That roll of pre-made cookie dough in the refrigerated aisle of the supermarket harbors a dirty secret: There's a good chance it will be eaten before it ever reaches the oven.
The numbers don't lie. Of roughly 400 people who bought refrigerated cookie dough in a recent two-month period and blogged about it, more than 60 percent consumed the product unbaked. The guilty were quick to confess. "I ate a roll of raw cookie dough -- again." "Bought another roll of cookie dough. Couldn't wait to get home to eat it. Spooned it into my mouth as I drove." "I hate myself. I've had 12 rolls of raw cookie dough this month."
"It was just amazing. I would almost venture to guess they had some eating issues," says David Howlett, vice president of client services for Umbria, the Boulder-based market-research company that uncovered the gluttonous trend. "It's like, you are going to keel over and die!"
Finding such obscure and potentially lucrative consumer trends is Umbria's specialty. The company uses the blogosphere and similar Internet phenomena -- the world of MySpace, Wikipedia, YouTube, Flickr and RSS feeds that information pundits label as "user-generated content," "consumer-generated media" or "social media," though many prefer the imprecise yet catchy "blogosphere" -- as a perpetual, globe-spanning focus group. As people blog about the new iPhone, what they thought of Borat and how they take their cookie dough, they provide a wealth of unsolicited opinions that can be mined for valuable information about how a target audience thinks -- and consumes.
Denver Outlaws / Major League Lacrosse All Star Game
TicketsSat., Dec. 29, 6:00pm
There's only one problem: The blogosphere is a mess, full of colloquial, unorganized, factually questionable rants, rambles and rumors, and that mess is growing by the second. Sorting through it all to find reliable proof of, say, an untapped population of dough gobblers is anything but a piece of cake.
Dry-erase boards have a short lifespan in Ted Kremer's corner office. There are just too many complicated thoughts bubbling out of his energy-drink-fueled, spiky-haired and goateed head. The only way Umbria's chief technology officer can explain them intelligently is to continuously illustrate with scribbles of multi-colored flow charts, multigraphs and Venn diagrams.

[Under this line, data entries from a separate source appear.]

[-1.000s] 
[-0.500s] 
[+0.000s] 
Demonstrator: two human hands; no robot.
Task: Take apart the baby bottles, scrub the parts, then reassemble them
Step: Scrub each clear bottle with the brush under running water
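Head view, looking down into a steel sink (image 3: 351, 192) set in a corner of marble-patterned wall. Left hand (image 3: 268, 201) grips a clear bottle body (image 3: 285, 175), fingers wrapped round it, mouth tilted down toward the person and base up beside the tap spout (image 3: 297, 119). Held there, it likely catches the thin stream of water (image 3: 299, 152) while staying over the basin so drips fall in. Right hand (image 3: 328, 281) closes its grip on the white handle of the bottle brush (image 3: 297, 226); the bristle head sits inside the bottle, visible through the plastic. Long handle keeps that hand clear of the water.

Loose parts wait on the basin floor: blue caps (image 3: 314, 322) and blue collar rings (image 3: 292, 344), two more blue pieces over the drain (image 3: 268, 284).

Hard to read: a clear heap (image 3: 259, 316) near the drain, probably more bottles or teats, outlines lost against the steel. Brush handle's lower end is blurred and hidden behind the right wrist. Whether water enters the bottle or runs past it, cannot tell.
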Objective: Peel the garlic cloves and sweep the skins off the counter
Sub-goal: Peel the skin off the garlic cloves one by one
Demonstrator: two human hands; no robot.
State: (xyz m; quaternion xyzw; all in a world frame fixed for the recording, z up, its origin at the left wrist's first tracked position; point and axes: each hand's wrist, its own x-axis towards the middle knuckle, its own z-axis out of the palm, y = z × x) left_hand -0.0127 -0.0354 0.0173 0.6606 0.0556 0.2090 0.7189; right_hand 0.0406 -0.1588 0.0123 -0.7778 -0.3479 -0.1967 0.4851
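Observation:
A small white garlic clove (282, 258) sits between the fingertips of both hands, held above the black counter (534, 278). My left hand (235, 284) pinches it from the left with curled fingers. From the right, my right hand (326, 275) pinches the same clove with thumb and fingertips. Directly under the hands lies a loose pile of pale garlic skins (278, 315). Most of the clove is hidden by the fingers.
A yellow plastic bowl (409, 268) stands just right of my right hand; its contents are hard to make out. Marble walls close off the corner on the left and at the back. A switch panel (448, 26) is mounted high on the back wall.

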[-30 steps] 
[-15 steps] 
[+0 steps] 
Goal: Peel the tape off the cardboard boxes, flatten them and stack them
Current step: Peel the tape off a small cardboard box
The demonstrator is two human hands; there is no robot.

No amount of erasing will suffice; the faint remnants of countless circles, arrows and equations become permanently tattooed in the white surface like a wall-spanning watermark. "Every now and then I just throw it away and buy a new one," Kremer remarks in his intense, rapid voice, between scribbles. Markers don't fare much better; the one in his hand is just about dead. "My black pen is falling apart. We are going to switch colors, but there is no meaning to the change."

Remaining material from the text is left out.